Photons used with a green laser cause a small excitation of some electrons in the atom or molecule, which fall to the original level by emitting energy. In the case of luminescence (or fluorescence), this form of light energy appears but with a change in wavelength. The invisible UV excitation light becomes visible (blue, red, yellow ...).

The case of realgar (As4S4) is very different. The light energy from the sun is sufficient to initiate a chemical decomposition (redox). We finally obtain orpiment (As2S3), but accompanied by As2O3 with the presence of air. But the situation is very complex, because it also gets in the early stages, some polymorphs of realgar as pararealgar (different molecule from orpiment). This aspect of inorganic chemistry is very complex.
In fact, realgar is a rather unstable crystal structure and a small supply of energy like light, can destroy it.

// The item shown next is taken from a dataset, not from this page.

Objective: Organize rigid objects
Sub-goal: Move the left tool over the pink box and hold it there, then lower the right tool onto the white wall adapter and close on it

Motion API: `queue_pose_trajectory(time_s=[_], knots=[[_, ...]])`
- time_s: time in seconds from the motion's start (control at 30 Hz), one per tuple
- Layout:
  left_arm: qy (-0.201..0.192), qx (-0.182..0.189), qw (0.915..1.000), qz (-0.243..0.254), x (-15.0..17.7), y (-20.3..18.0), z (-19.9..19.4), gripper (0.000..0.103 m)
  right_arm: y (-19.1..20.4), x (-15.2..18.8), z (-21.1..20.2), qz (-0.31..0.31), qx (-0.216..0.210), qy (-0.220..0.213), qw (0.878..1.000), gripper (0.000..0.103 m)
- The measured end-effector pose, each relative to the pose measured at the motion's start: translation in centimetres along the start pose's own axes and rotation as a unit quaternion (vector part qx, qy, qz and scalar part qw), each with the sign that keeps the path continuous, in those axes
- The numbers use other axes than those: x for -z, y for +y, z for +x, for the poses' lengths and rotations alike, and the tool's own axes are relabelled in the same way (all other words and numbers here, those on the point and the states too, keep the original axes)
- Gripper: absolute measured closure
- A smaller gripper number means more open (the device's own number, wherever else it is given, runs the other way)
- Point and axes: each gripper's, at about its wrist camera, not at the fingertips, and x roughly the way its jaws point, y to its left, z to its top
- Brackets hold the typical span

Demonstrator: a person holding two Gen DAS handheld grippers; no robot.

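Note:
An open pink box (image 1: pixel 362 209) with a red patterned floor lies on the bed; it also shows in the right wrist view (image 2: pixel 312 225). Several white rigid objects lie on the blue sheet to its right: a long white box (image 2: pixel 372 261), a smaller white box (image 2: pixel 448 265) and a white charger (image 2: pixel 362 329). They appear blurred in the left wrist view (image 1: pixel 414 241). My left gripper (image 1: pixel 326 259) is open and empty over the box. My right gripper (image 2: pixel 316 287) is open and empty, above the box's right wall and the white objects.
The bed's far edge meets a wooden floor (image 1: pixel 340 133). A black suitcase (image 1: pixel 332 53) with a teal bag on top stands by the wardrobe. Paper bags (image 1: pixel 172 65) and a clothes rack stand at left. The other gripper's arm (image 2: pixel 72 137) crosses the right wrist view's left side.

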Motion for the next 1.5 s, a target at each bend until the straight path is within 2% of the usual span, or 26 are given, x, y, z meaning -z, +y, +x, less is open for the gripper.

It is very far from the situation of a simple, highly resistant molecule as spinel (this mineral is refractory to high pressures and temperatures) slightly tickled by relatively small energetic photons (X-ray fluorescence is also possible).
The fluorescence excitation is a phenomenon which lasts from 10-9 to 10-6 seconds.
Roger.

[Mark Ost]

Hi Roger. I have wanted to do this with my Mogok spinel and will get around to it this week end. Also wanted to try with a couple of ruby conundrums I have. Odd though. If you get the electron too energized it may jump a couple of levels and dissipate the energy of it falling in the form of heat or lattice vibration vice photon emission. I love the picture.

Ricardo, any astronomy supplier has these. I am a bit leery of some of the really powerful ones that some folks have made. Far too powerful for responsible use.

[Roger Warin]

Hello Mark,
I cannot explain here the details of the fluorescence. The excited molecule returns to its stable level by several processes (heat dissipation, vibration and rotation ...). But it happens that the radiative energy is dissipated. First, small electron energy dissipation occur before the last jump (fall) to give the fluorescent photon. It is due to what is called as the Stokes shift.
In general, there is no fluorescence because the dissipation is so trivial by the general process and because there are no activators.
Some atoms promote fluorescence, such as REE or manganese. The site manager must possess many vacant orbitals poorly differentiated. Cerium is a frequent activator (fluorophore center). And as it is abundant on Earth and its steric hindrance is similar to that of calcium, it often replaces it in the crystal lattice.
If there are activators of fluorescence, there are also poisons of this phenomenon. They are inhibitors of fluorescence. They are common and they affect the immediate environment of the fluorophore center. Fluorescence is a random phenomenon in practice in geology.
The fluorescence is a technique widely used in biophysics in the study of proteins.
Roger.

[Mark Ost]

You are right on about random process. I don't recall any time spent on fluorescence in school. I suspect, like color, it is so highly variable in minerals it was shelved in favor of more certain techniques for mineral identification. It is a fascinating quality though and I have an entire case dedicated to it.